▶ _Work required_: Your job is to set down the stretch of entries that opens with the line containing "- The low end" and closes with the line containing "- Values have". Keep both end lines, copy each exactly, and add nothing.

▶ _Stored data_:
▬▬▬▬▬▬

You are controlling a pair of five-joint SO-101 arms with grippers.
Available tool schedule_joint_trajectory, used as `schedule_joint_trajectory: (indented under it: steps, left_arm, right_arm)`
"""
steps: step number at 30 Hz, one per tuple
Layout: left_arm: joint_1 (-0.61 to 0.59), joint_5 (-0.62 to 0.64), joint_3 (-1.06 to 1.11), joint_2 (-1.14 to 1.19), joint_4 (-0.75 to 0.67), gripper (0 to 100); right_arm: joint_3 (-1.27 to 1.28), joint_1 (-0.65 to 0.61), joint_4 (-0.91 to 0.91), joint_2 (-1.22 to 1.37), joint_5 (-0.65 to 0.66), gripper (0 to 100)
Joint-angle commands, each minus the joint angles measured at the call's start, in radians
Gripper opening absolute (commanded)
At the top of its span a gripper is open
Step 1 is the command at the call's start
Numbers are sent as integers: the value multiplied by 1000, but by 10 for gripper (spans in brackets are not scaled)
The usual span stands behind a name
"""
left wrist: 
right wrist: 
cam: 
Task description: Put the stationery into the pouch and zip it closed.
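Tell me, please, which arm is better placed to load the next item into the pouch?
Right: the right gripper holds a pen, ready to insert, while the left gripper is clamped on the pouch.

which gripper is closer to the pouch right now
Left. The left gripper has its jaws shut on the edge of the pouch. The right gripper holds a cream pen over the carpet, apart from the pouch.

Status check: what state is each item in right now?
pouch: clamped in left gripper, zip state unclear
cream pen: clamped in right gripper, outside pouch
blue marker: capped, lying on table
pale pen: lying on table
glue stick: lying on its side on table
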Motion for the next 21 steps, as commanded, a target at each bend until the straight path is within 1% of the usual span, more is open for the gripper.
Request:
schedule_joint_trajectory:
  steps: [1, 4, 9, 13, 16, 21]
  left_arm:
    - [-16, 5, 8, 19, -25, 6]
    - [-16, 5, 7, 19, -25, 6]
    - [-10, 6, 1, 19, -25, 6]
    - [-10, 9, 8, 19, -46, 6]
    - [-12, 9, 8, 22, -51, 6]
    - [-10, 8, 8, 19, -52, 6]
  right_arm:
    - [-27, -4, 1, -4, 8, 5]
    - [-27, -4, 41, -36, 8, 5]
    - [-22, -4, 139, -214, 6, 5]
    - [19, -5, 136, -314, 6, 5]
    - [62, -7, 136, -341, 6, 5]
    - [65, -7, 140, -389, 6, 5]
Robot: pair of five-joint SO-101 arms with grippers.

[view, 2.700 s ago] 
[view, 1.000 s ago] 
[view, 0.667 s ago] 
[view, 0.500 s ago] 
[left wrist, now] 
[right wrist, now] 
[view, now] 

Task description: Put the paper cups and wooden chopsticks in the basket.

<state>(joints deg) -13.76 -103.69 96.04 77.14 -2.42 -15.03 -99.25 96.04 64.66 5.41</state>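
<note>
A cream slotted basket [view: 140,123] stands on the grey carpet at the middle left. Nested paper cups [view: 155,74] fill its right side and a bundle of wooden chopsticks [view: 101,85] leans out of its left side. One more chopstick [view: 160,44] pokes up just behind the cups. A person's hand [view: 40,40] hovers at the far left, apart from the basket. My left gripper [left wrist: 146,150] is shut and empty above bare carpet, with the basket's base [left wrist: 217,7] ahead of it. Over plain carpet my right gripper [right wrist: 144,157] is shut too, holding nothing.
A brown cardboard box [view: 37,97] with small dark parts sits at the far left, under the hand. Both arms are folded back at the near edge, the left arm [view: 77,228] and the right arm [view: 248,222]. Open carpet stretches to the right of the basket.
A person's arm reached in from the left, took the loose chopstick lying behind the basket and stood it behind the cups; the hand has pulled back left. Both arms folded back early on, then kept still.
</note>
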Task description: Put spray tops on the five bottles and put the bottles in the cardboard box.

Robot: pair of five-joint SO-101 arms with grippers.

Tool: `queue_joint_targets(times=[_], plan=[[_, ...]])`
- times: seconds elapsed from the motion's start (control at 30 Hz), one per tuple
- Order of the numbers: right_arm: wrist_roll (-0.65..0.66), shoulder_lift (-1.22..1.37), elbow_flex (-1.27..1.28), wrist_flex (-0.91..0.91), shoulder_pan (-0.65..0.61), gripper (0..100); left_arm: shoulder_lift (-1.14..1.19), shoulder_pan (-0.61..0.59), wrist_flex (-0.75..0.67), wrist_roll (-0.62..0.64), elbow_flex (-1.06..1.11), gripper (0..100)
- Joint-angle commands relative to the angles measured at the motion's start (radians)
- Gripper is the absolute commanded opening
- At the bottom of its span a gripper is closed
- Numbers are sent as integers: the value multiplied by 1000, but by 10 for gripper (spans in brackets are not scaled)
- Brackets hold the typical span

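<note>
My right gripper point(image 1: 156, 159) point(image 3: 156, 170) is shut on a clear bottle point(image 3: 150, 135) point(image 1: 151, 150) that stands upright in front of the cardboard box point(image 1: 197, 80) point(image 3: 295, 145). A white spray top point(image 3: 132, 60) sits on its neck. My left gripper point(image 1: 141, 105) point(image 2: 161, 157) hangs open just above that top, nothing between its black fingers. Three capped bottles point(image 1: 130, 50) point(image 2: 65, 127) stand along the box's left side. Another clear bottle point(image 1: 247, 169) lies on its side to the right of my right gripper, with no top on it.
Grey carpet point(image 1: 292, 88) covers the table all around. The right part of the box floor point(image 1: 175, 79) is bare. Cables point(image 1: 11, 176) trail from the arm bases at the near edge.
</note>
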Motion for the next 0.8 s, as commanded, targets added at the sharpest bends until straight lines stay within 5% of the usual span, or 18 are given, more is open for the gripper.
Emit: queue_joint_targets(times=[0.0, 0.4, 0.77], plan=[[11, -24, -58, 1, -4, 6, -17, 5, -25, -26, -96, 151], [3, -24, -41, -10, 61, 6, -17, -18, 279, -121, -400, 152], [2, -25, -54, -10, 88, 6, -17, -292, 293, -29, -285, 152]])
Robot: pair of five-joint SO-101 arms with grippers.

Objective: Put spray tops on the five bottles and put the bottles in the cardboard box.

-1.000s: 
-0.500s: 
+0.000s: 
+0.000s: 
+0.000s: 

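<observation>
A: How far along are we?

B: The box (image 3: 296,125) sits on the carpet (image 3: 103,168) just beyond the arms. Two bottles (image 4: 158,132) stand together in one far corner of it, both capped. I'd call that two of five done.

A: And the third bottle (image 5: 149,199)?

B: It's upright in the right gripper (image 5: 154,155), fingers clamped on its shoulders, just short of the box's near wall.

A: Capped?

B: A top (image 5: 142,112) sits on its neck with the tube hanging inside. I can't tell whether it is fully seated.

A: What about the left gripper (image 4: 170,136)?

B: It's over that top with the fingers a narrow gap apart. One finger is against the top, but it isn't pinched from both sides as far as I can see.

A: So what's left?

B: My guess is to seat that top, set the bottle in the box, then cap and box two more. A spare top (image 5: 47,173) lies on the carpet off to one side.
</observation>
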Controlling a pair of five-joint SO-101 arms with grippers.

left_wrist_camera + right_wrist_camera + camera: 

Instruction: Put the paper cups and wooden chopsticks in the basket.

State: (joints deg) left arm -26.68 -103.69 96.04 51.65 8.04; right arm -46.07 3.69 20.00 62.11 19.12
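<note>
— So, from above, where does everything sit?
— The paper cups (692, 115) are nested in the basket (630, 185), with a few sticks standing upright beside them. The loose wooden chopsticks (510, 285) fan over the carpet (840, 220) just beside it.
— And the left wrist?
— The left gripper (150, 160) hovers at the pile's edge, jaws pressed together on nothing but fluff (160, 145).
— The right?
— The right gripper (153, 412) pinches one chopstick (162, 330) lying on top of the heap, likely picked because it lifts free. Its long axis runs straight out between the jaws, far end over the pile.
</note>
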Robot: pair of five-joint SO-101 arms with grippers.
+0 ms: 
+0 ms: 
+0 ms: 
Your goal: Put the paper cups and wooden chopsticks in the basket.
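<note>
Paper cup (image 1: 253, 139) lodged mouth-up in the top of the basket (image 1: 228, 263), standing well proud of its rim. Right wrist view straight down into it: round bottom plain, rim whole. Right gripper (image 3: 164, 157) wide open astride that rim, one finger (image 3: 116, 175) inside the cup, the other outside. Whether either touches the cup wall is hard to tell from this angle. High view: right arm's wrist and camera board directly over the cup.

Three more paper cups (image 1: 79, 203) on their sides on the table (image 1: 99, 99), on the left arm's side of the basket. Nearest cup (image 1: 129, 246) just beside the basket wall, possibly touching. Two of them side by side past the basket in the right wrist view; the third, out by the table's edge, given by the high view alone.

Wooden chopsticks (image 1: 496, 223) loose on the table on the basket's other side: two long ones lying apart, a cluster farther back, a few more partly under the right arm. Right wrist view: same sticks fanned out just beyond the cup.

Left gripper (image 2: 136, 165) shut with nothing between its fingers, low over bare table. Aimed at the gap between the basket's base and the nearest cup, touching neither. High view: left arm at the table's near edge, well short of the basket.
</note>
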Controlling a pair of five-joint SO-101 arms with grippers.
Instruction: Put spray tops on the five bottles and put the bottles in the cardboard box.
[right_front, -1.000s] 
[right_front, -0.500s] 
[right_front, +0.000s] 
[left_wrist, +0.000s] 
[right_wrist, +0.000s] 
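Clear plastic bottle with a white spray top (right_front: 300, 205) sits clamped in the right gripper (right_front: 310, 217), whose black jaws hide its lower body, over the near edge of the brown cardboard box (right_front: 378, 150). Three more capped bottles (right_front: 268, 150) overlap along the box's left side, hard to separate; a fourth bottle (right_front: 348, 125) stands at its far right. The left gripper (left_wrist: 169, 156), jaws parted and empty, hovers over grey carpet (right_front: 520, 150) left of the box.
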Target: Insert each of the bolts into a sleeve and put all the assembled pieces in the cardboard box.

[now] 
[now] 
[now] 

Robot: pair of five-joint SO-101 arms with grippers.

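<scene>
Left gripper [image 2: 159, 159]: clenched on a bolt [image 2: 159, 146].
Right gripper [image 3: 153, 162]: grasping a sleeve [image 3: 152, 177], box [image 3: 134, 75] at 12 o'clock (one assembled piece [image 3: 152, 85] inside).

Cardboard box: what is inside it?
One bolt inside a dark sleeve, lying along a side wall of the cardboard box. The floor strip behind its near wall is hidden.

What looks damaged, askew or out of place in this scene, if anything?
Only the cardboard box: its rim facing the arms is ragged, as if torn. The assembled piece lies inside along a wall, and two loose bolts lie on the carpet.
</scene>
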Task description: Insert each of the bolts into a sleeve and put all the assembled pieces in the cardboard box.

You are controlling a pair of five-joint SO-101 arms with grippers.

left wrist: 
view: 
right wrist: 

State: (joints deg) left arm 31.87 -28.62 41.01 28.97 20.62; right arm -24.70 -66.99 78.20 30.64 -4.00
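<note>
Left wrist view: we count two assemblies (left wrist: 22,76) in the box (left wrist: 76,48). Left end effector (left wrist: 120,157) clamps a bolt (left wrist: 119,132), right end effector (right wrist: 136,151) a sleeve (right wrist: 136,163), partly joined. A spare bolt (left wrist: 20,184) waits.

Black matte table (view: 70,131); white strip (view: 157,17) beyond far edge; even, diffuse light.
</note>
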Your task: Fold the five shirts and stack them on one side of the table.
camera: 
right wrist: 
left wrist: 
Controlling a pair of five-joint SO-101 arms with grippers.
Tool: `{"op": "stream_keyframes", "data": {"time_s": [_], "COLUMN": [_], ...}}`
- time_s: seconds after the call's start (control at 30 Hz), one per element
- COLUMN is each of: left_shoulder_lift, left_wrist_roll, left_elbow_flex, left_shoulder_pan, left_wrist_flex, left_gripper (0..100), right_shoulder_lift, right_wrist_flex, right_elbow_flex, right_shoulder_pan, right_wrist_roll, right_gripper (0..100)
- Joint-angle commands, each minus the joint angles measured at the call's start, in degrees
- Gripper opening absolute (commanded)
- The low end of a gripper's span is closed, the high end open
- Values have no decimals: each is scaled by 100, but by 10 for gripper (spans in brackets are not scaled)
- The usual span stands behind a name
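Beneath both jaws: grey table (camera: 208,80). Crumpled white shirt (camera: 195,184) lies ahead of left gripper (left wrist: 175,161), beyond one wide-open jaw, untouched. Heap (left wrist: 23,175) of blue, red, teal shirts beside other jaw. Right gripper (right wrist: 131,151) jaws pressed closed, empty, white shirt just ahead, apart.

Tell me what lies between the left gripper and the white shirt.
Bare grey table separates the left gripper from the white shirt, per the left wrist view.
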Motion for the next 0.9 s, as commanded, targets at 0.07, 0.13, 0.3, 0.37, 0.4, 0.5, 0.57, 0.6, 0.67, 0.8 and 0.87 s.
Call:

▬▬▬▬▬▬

▶ _Written reply_:
- The low end of a gripper's span is closed, the high end open
- Values have no decimals: each is scaled by 100, but by 10 for gripper (spans in brackets are not scaled)

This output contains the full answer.